Lozan anlaşması iki ulusun ulusal toprakların sınırlarını çizen bir
anlaşma teşkil etmektedir. Bu ikili ilişkiler açısından hiçbir
boşluk bırakmayan, tamamlanması gerekmeyen muğlak bölge sınırları
taşımayan bir anlaşmadır Lozan anlaşması.
Bunun tartışılacak, reform edilecek bir sözleşme olduğuna
inanmıyoruz. Ve bu anlaşma gereğince iki ülkede de yaşayan
azınlıklar çok belirgin bir şekilde dile getirilmiştir. Ve
azınlıklar Yunanistan açısından dini azınlık olarak tanınmıştır.
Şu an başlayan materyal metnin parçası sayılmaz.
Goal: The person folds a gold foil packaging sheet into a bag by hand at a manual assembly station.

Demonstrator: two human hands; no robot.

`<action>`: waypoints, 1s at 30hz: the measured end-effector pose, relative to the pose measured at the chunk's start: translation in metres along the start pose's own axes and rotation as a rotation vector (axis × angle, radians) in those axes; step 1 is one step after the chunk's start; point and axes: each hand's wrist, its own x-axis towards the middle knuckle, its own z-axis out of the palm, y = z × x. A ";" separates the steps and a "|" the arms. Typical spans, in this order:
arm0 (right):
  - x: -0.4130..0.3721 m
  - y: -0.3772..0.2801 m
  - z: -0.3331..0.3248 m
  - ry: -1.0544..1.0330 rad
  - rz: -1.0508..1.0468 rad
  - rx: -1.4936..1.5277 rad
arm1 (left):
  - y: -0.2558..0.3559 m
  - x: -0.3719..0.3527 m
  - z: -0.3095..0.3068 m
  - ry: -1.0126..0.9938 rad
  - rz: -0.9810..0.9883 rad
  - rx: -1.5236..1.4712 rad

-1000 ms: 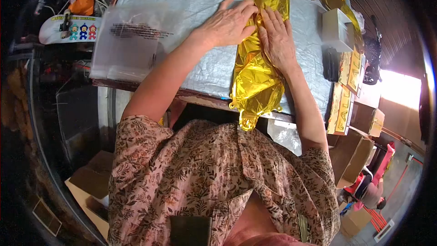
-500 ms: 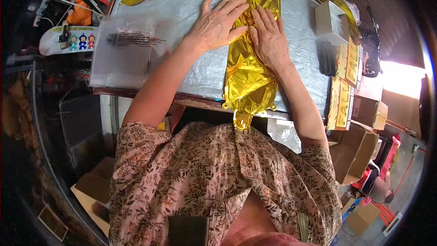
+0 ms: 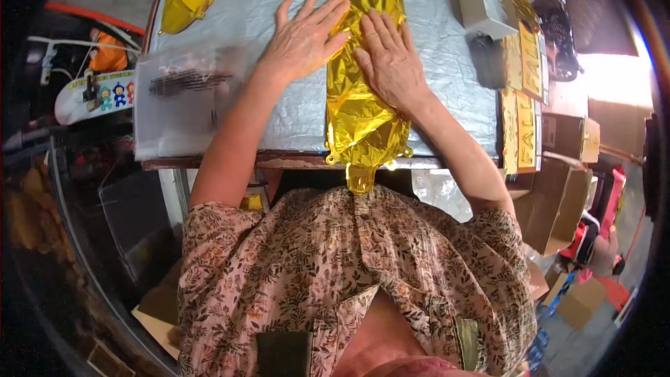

Yunanistan'da Müslüman bir azınlık Lozan Anlaşması temelinde
Yunanistan'da yaşamaktadır. Ve Yunanistan bu azınlığı bir hukuk
devleti olarak tüm haklarını öngörüldüğü şekilde korumaktadır.
KIBRIS KONUSU
Ve ikili ilişkilerden söz ederken, ikimizin de ilgi ve odak noktası
olan Kıbrıs meselesine de değinmeden geçemeyeceğim. Bu konuda
Yunanistan'ın bir çözüm aramasında olduğunu acil ve sürdürülebilir
bir çözümü en kısa zamanda hayata geçirebileceğini umuyor ve bu
konuda elinden geldiğince çaba sarf etmektedir.
GÖÇMEN SORUNU
İkili ilişkilere değinirken, temelini teşkil eden medeniyet
ilkelerimize de değinmeden edemeyeceğim. Bu hususla ilgili olarak
AB ile Türkiye anlaşmasına göç ve sığınmacı sorunuyla ilgili
imzaladığı anlaşmanın her noktasının harfiyen yerine getirilmesini
dile getirmek istiyorum. Bu konuda göç meselesinde iki ülkeye düşen
maalesef zor, güç görev bu zavallı insanları göçmen ve sığınmacı
statüsüne düşen insanları gösterdiğiniz şekilde ve bizim Yunanistan
devleti olarak gösterdiğimiz üzere, insani medeniyet ilkelerimize
saygılı bir şekilde davranmaya devam etme hususunda iki tarafın da
çok büyük önemle bu meseleye eğildiğini ve bu meseleyi elinden
geldiğince mükemmel bir şekilde bu sorumluluğu yerine getirdiğine
inanıyorum. Ve sizin, olağanüstü olumlu ilginizi de biliyorum.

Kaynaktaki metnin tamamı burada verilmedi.